Animal research dating back to the 1980s found that a meal consisting of higher carbohydrate content assisted in the transport of tryptophan across the blood-brain barrier by eliciting insulin secretion and increasing the tryptophan ratio. The tryptophan ratio indicates the amount of tryptophan available in the brain for conversion to serotonin (23).

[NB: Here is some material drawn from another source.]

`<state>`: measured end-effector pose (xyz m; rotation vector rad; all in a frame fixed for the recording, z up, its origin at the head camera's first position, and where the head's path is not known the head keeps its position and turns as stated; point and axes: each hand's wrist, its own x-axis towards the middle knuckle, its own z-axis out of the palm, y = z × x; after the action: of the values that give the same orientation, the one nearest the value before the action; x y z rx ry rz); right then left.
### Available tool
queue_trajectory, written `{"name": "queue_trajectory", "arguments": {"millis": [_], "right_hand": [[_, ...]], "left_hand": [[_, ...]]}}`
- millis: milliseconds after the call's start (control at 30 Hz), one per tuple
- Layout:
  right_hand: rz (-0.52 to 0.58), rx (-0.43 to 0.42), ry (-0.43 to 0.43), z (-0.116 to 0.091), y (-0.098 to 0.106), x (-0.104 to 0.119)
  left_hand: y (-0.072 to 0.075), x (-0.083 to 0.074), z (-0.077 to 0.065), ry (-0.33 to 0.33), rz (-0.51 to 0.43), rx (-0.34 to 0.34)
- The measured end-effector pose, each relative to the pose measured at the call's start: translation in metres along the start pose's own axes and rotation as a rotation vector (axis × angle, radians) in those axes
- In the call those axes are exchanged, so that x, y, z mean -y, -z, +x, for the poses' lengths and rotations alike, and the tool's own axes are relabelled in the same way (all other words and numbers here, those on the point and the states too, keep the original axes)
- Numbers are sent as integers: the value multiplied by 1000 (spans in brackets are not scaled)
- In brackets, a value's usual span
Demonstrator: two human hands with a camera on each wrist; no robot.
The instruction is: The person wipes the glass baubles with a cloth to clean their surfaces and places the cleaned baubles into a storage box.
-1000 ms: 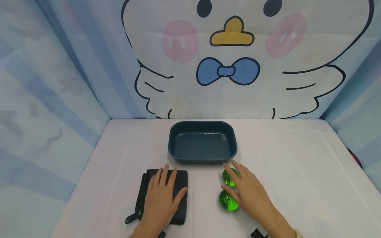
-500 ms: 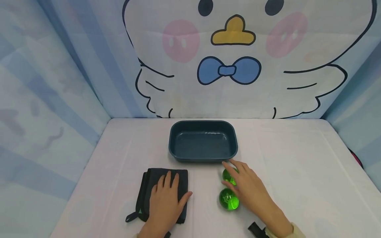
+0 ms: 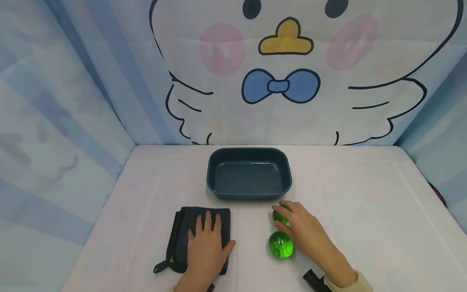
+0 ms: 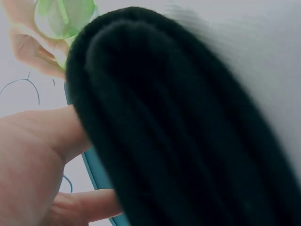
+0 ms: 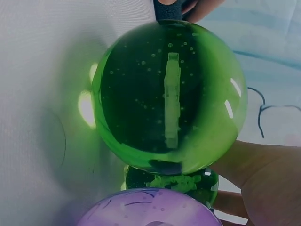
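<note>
Head view. Left hand [image 3: 207,251]: fingers straight and apart, lying over a folded dark cloth [image 3: 182,247]; placed slightly nearer the body than a second ago, more of the cloth's far part exposed. Right hand [image 3: 310,233]: fingertips lower and more drawn in than half a second ago, forefinger and thumb bent round the far green ball [image 3: 280,217]. Near green ball [image 3: 281,245]: now uncovered by the thumb, on the table [image 3: 365,190]. Tray [image 3: 249,178]: same place, just beyond the far ball. Significance, as judged: the right hand is settling its hold on the far ball; both balls remain outside the tray. Hidden: most of the far ball.

Left wrist view. Cloth edge: blurred, very dark, filling the centre. Left thumb and a finger: tips lost behind it. Green ball at top left: cut off, right fingers against it; which ball, cannot tell.

Right wrist view. Near ball: large, a pale form inside, its nature unclear. Far ball: behind, partly covered, right fingers beside it. Purple rounded object [image 5: 150,207]: cut off below; not visible in the head view.
</note>
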<state>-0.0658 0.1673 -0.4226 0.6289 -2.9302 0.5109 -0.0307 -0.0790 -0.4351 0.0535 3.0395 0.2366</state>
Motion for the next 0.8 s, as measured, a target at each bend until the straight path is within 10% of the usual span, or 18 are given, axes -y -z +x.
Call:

More recent studies in humans have examined how a higher carbohydrate diet may influence sleep. One study found that a standard carbohydrate-rich breakfast (69.9 g carbohydrates and 5.2 grams of protein) compared to a high-protein breakfast (15.4 grams of carbohydrates and 46.8 grams protein) increased the tryptophan-LNAA ratio, peaking at 120-240 minutes following the meal, which aided in the transport of tryptophan across the BBB (7). 


Another study compared the effects of a high-glycemic and low-glycemic meal consumed 1 or 4 hours before bed on sleep quality in healthy subjects. There was a significant reduction (48.6%) in sleep onset latency (SOL) in the group that consumed the high-glycemic meal 4 hours before bed, compared to the group that consumed the low-glycemic meal. This was a reduction of 8.5 ± 9.3 minutes. SOL was also significantly decreased (38.3%) in the group that consumed the high glycemic meal 4 hours before bed, compared to the group that consumed the high glycemic meal 1 hour before bed. This reduction was 5.6 ±6.3 minutes. The authors concluded that the timing of the higher glycemic/carbohydrate meal, 4 hours before bed, was more effective on SOL than a meal 1 hour before bed (24).


A study of 24 healthy men, compared a high protein, low carbohydrate (HPLC) diet to a low protein, high carbohydrate (LPHC) diet, consumed as 3 meals per day at set times, adjusting for protein needs accordingly to basal metabolic rate and fat intake was consistent between the two groups. Caffeine, alcohol, and foods containing melatonin were not consumed. Saliva testing was used to measure melatonin and sleep was measured using polysomnography. Better sleep quality was observed after following the LPHC diet for 3 days, with a small, but significant increase in melatonin secretion (6).


Other studies have also demonstrated that a meal higher in carbohydrates can induce improvements in sleep onset (5,16), have significantly shorter wake times (25), or significant improvements in the first stage of sleep (26) however, the timing of this meal varies from morning to evening meal for effectiveness.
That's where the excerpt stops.